#### TASK OBJECTIVE:
The output must be the data, printed exactly as written.

#### RECORDED DATA:
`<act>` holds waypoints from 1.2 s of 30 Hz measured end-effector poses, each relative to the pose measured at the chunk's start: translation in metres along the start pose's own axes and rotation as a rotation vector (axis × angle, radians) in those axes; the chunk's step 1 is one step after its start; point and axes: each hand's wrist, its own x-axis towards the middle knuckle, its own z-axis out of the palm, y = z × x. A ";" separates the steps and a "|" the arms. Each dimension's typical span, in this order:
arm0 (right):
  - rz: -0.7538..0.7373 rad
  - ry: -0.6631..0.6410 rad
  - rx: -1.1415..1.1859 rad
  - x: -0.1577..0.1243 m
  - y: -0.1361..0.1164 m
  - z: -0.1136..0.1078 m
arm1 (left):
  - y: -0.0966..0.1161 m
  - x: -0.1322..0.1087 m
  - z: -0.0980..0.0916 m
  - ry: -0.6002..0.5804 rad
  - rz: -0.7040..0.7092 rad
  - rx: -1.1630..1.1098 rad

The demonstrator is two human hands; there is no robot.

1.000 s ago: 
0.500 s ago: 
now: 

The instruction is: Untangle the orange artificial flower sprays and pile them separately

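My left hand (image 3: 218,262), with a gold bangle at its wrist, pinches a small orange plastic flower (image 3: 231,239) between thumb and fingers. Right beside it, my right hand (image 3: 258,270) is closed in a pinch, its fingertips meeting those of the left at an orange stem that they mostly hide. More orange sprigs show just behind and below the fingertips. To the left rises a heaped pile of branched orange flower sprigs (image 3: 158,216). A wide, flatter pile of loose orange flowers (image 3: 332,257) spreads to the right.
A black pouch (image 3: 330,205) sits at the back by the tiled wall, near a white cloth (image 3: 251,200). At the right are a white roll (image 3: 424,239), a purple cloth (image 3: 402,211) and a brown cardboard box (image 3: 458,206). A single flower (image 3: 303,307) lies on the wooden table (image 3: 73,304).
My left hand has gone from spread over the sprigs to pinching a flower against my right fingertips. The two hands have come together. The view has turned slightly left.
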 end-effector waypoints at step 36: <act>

#### RESPONSE:
`<act>` holds waypoints from 1.2 s of 30 Hz measured end-effector poses, each relative to the pose measured at the chunk's start: translation in metres along the start pose's own axes and rotation as a rotation vector (axis × angle, radians) in those axes; the chunk's step 1 is one step after its start; point and axes: each hand's wrist, its own x-axis towards the middle knuckle, its own z-axis out of the palm, y = z × x. A ";" separates the steps and a "|" the arms. Each dimension's typical span, in this order:
arm0 (right):
  - rz: -0.7538..0.7373 rad
  - ry: -0.6631..0.6410 rad
  - rx: -1.1415..1.1859 rad
  - x: -0.1577..0.1243 m
  - y: -0.1361..0.1164 m
  - z: -0.1136..0.1078 m
arm1 (left):
  - y: -0.0966..0.1161 m
  - x: -0.1322..0.1087 m
  - z: -0.0980..0.0916 m
  - ry: -0.6002..0.5804 rad
  - rz: -0.7040..0.7092 rad
  - rx: -1.1630..1.1098 rad

The demonstrator is two human hands; there is no robot.

1.000 s ago: 
0.500 s ago: 
now: 

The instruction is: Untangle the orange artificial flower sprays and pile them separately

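My left hand (image 3: 218,262), with a gold bangle at its wrist, pinches a small orange plastic flower (image 3: 231,239) between thumb and fingers. Right beside it, my right hand (image 3: 258,270) is closed in a pinch, its fingertips meeting those of the left at an orange stem that they mostly hide. More orange sprigs show just behind and below the fingertips. To the left rises a heaped pile of branched orange flower sprigs (image 3: 158,216). A wide, flatter pile of loose orange flowers (image 3: 332,257) spreads to the right.
A black pouch (image 3: 330,205) sits at the back by the tiled wall, near a white cloth (image 3: 251,200). At the right are a white roll (image 3: 424,239), a purple cloth (image 3: 402,211) and a brown cardboard box (image 3: 458,206). A single flower (image 3: 303,307) lies on the wooden table (image 3: 73,304).
My left hand has gone from spread over the sprigs to pinching a flower against my right fingertips. The two hands have come together. The view has turned slightly left.
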 end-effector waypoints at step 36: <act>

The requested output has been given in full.